WHAT NEEDS TO BE DONE: Transcribe the data below in full, exactly.

# # # #

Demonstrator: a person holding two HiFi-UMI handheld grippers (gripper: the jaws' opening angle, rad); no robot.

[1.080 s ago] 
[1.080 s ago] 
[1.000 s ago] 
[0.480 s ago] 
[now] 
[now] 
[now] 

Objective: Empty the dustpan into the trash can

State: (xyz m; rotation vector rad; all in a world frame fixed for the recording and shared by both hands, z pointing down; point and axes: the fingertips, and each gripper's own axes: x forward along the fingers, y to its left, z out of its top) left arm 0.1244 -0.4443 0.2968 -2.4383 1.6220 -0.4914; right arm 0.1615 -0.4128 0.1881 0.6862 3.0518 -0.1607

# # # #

WORKED SOLUTION:
Demonstrator: a person holding two HiFi-UMI handheld grippers (gripper: the jaws' opening angle, rad); no robot.

[1.080 s ago] 
[1.080 s ago] 
[1.000 s ago] 
[0.480 s ago] 
[now] 
[now] 
[now] 

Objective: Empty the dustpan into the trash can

State: (xyz m; rotation vector rad; all in a world frame fixed for the recording and shared by both hands, z pointing down; point and axes: the fingertips, and each gripper's own axes: x forward along the fingers, y to its left, z out of its top) left arm 0.1244 -0.4443 0.2968 -2.4383 1.6220 -0.4914; right arm 0.1615 -0.4128 0.1881 0.6862 3.0518 -0.1607

Nothing more remains to be done for this exercise.